Perhaps it was something lacking in her nature.

  As he sat in his study, drafting out yet another letter to Conan Godolphin about the still-vacant living of Sawle-with-Grambler, Ossie Whitworth could have given his wife some interesting sidelights on Rowella Chynoweth’s nature. Indeed, at this moment he could not quite bring his whole concentration to the letter because he was waiting to hear Rowella Chynoweth’s footstep. Her footstep.

  It was all very disturbing to him. He was not by choice a praying man – except, that is, for public prayers, a commission for which he had been sensibly ordained. He did not pray a lot in private; but over the matter of his sister-in-law he had once or twice asked for guidance. And noticeably had not received it.

  He sometimes thought himself in a very poor way, as for instance now, and as for instance often when he knew the girl was about and listened for her footstep. It was a very peculiar thing. No other woman had affected him so before. Not even his wife when he lusted after her so earnestly before the wedding. When Rowella was in the house it was as if he could hear her breathing. Perhaps it was only that he knew what happened when she breathed that so occupied his mind. At times, at the most disconcerting times, his visual memory of her swam before his eyes and made him hesitate and stumble in his thoughts.

  In her long slim ill-fitting gowns she padded about the house, and her body, now that he knew what was there, flaunted itself at him through the flimsy disguising material. And of course her feet, which were so marvellously cool and slim in his hands, the skin so fine, the shape and bones so slender, so marvellously, seductively slender. Her manner about the house was impeccable; never by any flicker of her sly, close-set eyes did she betray anything in public of what might have happened the night before when they were alone.
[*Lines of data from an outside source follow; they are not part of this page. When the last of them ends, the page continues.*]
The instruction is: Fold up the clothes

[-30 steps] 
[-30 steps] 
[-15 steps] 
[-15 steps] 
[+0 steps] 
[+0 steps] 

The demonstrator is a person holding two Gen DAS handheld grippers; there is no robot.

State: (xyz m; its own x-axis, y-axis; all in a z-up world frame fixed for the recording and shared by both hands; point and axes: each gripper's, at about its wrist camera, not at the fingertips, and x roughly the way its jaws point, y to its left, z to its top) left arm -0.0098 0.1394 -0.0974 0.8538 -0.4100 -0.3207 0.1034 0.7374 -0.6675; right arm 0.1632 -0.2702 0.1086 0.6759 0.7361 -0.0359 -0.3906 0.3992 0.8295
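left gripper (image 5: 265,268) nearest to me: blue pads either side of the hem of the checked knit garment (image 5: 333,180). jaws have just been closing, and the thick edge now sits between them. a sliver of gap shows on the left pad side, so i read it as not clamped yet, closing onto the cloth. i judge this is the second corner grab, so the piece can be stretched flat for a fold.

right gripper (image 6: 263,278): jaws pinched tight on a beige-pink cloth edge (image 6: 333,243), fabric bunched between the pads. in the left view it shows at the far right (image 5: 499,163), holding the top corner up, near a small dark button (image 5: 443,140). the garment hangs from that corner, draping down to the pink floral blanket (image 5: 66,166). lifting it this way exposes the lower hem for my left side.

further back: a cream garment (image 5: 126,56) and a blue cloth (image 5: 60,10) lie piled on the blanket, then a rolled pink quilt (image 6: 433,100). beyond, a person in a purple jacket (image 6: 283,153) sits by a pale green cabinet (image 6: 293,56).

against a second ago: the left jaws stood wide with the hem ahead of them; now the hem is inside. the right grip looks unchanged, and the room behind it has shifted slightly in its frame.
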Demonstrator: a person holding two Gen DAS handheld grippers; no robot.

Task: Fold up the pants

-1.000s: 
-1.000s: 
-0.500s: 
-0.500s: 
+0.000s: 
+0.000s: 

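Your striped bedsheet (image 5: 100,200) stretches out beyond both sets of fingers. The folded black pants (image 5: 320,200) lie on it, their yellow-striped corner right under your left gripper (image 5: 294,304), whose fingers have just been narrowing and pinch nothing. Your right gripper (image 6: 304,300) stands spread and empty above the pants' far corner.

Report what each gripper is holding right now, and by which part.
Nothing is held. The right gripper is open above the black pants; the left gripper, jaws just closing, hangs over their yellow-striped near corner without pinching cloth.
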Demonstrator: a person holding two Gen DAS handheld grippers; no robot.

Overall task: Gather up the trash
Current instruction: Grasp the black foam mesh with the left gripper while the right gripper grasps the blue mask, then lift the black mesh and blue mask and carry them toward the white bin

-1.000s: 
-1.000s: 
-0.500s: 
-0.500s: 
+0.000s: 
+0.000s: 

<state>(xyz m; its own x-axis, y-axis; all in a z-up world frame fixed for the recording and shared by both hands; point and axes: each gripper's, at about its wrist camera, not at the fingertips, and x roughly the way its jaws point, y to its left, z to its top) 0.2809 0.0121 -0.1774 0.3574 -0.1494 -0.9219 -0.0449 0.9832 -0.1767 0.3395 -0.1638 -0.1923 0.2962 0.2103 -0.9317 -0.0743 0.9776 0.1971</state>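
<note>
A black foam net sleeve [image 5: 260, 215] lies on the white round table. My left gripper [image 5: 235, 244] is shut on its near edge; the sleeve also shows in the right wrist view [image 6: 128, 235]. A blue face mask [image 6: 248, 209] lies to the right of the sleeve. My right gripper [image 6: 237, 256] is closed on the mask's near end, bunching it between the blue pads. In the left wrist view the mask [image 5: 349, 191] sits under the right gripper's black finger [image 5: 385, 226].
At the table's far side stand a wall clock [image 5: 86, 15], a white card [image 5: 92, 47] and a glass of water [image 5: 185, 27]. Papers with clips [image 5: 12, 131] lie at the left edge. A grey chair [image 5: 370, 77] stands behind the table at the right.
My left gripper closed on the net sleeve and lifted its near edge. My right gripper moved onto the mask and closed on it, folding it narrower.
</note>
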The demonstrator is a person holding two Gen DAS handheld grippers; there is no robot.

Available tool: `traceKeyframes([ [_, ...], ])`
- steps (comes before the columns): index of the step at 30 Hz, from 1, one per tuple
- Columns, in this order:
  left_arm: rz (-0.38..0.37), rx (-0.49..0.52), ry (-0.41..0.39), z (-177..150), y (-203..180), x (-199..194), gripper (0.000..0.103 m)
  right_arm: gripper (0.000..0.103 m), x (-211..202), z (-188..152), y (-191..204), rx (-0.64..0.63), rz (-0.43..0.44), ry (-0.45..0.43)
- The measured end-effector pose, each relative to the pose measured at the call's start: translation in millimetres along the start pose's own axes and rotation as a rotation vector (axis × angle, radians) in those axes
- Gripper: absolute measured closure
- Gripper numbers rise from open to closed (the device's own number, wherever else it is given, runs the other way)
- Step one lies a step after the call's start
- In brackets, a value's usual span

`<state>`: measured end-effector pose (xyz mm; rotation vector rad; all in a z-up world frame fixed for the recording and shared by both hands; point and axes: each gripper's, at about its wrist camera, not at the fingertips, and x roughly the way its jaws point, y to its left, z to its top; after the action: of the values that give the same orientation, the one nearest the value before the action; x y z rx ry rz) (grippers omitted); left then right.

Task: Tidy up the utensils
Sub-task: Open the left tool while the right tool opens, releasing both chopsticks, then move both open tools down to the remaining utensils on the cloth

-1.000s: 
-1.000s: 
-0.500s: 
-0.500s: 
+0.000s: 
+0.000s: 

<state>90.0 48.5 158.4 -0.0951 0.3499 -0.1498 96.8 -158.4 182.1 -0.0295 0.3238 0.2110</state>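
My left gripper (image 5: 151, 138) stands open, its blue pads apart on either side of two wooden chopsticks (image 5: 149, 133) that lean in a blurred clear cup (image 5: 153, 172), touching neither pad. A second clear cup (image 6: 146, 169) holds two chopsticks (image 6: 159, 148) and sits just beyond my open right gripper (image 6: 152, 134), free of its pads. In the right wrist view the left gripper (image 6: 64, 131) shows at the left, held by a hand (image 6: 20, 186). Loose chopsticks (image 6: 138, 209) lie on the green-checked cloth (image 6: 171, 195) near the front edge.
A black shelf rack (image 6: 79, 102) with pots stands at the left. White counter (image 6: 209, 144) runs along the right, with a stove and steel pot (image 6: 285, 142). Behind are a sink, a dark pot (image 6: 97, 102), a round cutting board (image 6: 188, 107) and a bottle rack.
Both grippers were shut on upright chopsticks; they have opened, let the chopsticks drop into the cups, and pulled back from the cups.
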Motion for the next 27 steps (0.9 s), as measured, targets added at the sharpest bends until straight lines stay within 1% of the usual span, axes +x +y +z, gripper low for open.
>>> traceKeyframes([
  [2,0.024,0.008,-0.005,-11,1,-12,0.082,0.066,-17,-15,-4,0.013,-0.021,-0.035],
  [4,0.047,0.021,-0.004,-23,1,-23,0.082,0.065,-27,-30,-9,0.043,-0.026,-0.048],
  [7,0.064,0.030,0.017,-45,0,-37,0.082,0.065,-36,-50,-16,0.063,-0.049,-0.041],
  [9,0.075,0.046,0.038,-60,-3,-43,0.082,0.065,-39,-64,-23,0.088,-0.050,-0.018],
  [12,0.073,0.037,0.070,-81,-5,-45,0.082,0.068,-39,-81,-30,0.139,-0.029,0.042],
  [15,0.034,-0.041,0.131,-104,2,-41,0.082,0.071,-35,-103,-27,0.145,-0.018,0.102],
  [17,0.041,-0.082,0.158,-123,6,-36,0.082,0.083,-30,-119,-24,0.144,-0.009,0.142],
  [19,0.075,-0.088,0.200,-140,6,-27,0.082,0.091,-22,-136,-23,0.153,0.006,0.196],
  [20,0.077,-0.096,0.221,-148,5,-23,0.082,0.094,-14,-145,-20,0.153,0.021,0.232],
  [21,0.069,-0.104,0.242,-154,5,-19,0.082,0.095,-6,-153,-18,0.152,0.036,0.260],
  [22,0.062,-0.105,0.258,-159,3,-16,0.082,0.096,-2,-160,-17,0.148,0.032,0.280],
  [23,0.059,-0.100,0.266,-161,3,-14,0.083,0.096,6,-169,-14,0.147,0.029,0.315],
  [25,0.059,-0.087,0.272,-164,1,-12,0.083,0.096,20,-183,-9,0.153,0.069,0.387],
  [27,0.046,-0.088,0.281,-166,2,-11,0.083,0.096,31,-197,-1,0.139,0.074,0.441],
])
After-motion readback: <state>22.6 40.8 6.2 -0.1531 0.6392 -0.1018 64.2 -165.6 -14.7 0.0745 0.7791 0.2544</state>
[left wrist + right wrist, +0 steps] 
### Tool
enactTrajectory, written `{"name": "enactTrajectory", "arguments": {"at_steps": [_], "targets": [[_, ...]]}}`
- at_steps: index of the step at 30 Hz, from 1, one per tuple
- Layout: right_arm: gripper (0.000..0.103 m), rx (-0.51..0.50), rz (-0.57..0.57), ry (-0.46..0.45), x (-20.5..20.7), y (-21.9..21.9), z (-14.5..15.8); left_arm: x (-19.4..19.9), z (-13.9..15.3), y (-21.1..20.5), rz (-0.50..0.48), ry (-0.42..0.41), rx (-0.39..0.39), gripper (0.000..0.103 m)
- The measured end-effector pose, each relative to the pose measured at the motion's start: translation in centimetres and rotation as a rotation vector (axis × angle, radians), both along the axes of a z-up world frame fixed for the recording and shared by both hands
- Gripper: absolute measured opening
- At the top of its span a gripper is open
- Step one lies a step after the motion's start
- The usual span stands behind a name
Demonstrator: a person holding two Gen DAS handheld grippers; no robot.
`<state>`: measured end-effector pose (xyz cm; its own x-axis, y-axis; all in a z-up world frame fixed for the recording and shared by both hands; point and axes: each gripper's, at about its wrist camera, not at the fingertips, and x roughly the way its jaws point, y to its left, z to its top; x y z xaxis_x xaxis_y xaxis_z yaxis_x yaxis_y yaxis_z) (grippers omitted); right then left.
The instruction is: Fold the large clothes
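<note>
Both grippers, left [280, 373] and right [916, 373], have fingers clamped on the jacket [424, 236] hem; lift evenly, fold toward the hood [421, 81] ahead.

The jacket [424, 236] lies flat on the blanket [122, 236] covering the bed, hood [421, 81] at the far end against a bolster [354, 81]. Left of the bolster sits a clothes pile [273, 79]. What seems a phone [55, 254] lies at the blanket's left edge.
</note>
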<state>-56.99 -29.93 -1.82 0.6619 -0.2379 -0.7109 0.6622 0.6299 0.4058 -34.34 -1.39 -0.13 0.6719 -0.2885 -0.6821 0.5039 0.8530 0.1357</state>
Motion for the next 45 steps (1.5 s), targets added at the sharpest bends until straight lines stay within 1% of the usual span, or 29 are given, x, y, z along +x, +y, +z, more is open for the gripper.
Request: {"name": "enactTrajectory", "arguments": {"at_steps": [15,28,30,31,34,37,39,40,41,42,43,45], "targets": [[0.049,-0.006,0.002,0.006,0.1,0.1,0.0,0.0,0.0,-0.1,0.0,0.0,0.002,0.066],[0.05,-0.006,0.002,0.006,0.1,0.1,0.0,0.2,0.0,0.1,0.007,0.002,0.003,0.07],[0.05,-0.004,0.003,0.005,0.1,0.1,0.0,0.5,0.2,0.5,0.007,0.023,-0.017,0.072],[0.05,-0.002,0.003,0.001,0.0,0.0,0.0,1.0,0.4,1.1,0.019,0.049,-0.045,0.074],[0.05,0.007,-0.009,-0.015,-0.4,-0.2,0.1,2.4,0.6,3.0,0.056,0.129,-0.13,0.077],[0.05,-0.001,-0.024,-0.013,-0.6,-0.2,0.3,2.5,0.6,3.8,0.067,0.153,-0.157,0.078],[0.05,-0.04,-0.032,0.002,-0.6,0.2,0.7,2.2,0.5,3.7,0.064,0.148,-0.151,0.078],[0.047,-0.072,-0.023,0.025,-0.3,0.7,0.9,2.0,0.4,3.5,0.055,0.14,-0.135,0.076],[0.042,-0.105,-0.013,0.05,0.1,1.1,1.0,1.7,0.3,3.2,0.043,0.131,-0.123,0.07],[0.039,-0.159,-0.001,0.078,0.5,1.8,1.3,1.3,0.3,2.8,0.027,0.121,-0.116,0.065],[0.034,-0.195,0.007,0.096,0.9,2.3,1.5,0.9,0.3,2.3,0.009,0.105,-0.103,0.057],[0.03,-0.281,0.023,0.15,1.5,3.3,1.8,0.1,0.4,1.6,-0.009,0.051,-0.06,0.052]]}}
  Sometimes he wondered if she were a witch, a witch sent specially into the world fully fledged in all things evil while still a child. For she understood more about captivating a man, of inflaming a man, than either his first or second wife had ever dreamed of. She seemed to know more even than the light women of Oxford or those by the quay of this little town. She was of course so much fresher than they were and so damnably more provocative. The attitudes she took up on the bed when he had clumsily half undressed her were wildly wicked. She would spit at him, contorting her face and arching her body like a cat, she would offer herself and her startling breasts and then refuse him, she would sulk or bite or grin or scowl and, when at last she let him take her, all the elements that preceded the possession became a part of it, so that he discovered sensations he had never known before.